21-25 March 2022
Academia Sinica
Europe/Zurich timezone

Software defect prediction: A study on software metrics using statistical and machine learning methods

Mar 21, 2022, 3:30 PM
Room 1

Room 1

Oral Presentation Track 10: Artificial Intelligence (AI) Artificial Intelligence


Dr Marco Canaparo (INFN CNAF)


Software defect prediction is aimed at identifying defect prone software modules in order to allocate testing resources [1, 2]. In the development software life cycle, software testing plays an essential role: its criticality is proved by the significant amount of spending that companies allocate to it [3]. In the last decades, furthermore, software systems are becoming more and more complex in order to meet functional or non-functional requirements [4], this complexity represents a suitable environment for defects. Several researchers have striven to develop models able to identify defective modules with the aim of reducing time and cost of software testing [5, 6]. Such models are typically trained on software measurements i.e. software metrics [7]. Software metrics are of paramount importance in the field of software engineering because they describe the characteristics of a software project such as size, complexity and code churn [8]. They reduce the subjectivity of software quality assessment and can be relied on for decision making e.g. to decide where to focus software tests [9, 10].

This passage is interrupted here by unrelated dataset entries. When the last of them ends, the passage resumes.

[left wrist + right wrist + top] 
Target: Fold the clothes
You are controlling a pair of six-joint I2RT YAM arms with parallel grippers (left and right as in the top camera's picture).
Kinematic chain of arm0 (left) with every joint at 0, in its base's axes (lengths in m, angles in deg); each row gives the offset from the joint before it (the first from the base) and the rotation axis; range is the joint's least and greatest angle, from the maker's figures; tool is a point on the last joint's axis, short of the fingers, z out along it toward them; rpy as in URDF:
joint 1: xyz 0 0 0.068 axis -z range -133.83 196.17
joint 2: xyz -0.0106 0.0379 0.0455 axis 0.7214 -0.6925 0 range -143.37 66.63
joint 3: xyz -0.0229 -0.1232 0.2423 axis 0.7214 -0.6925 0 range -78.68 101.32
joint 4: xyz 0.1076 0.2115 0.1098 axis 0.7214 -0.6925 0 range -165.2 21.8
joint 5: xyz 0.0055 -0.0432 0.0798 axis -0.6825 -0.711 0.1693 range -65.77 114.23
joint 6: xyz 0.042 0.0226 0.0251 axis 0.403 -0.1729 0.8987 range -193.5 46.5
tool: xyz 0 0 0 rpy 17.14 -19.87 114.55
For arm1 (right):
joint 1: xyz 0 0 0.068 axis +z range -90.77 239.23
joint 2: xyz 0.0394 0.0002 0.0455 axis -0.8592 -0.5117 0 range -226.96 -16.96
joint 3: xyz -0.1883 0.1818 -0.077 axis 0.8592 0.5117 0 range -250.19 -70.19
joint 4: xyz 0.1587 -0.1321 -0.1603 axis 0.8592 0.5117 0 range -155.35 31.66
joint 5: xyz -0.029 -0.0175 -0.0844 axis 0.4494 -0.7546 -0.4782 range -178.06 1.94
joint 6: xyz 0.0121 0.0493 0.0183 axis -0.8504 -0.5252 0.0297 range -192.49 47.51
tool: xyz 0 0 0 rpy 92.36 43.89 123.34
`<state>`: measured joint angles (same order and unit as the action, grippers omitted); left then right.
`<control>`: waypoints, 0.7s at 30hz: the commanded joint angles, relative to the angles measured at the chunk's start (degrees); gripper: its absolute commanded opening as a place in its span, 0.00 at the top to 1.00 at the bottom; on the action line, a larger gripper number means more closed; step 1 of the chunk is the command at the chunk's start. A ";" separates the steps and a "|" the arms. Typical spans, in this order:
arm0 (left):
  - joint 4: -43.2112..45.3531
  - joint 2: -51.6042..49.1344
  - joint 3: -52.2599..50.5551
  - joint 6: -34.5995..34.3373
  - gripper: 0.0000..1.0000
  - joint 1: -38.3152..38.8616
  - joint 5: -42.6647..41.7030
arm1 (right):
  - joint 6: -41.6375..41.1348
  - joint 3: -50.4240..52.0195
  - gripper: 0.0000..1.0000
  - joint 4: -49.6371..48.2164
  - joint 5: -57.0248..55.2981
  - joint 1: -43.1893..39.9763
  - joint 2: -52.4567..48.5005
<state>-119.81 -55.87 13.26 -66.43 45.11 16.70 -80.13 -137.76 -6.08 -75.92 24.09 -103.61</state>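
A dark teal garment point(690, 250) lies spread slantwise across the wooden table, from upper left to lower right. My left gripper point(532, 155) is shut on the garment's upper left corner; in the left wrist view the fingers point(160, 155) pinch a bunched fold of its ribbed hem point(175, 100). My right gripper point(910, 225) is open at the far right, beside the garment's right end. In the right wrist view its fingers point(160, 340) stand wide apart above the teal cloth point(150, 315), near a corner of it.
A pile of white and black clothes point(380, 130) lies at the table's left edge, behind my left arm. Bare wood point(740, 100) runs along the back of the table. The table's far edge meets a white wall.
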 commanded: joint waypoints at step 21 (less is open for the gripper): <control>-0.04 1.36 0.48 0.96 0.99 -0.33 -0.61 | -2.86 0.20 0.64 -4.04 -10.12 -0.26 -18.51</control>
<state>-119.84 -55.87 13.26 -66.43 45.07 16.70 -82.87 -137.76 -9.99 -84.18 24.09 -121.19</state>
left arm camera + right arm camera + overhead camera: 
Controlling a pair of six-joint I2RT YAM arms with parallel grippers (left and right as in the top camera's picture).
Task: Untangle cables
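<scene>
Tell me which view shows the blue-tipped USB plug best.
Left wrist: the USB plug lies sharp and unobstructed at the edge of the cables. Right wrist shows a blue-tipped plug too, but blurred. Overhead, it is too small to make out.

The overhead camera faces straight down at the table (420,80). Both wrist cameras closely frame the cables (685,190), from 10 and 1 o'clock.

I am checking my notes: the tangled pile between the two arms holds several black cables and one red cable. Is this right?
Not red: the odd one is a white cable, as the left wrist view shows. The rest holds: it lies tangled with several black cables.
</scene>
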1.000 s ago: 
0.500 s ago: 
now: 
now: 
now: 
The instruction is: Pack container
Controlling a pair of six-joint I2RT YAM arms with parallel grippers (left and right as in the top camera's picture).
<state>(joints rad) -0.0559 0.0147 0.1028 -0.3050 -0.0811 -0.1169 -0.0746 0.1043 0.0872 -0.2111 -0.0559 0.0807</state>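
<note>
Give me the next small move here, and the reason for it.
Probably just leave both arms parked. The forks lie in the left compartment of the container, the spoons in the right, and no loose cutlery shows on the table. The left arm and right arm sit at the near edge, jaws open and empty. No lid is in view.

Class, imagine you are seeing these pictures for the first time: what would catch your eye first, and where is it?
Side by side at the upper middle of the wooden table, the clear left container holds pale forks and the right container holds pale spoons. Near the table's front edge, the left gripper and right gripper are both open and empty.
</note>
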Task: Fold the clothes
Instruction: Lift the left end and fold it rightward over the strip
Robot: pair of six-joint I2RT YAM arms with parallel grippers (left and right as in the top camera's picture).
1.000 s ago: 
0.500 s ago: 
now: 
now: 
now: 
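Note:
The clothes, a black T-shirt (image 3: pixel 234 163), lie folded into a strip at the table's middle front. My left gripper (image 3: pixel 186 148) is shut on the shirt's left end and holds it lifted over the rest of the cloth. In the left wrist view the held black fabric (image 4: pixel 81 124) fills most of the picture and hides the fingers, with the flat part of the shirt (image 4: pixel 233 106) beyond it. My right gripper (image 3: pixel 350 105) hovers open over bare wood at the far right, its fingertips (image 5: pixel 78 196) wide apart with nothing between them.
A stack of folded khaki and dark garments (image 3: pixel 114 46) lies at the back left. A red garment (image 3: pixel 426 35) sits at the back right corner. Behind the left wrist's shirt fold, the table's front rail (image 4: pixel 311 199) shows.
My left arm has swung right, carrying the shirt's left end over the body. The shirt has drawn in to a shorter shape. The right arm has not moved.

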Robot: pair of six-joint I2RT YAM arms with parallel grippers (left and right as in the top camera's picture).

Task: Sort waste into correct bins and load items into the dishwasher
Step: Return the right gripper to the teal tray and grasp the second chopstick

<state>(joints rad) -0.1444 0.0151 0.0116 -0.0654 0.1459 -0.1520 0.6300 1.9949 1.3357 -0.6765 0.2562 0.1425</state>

Our study is based on different kinds of software dataset metrics derived from different software projects [11, 12, 13]. The collected metrics belong to three main categories: size, complexity, object oriented [14, 15]; our research has highlighted the lack of consistency [16] among metrics' names: on the one hand some metrics have similar names but measure different software features, on the other hand different metrics' names measure similar software features. The involved datasets are both labelled and unlabelled i.e. they may (or may not) contain the information on the defectiveness of the software modules. Moreover, some datasets include metrics computed leveraging metrics' thresholds [17] - by default available in software application used to conduct metrics' measurement.

Software defect prediction models use both statistical and machine learning (ML) methods as described in previous literature [18, 19]. Due to the characteristics of the data, usually with a non Gaussian distribution, this work includes techniques, such as Decision Tree, Random Forest, Support Vector Machine, LASSO, Stepwise Regression. We have also employed statistical techniques that enable to compare all these algorithms by performance indicators such as precision, recall and accuracy as well as nonparametric tests [20].

To make our study available to research community, we have developed an open source and extensible R application that supports researchers to load the selected kinds of datasets, to filter them according to the their features and to apply all the mentioned statistical and ML techniques.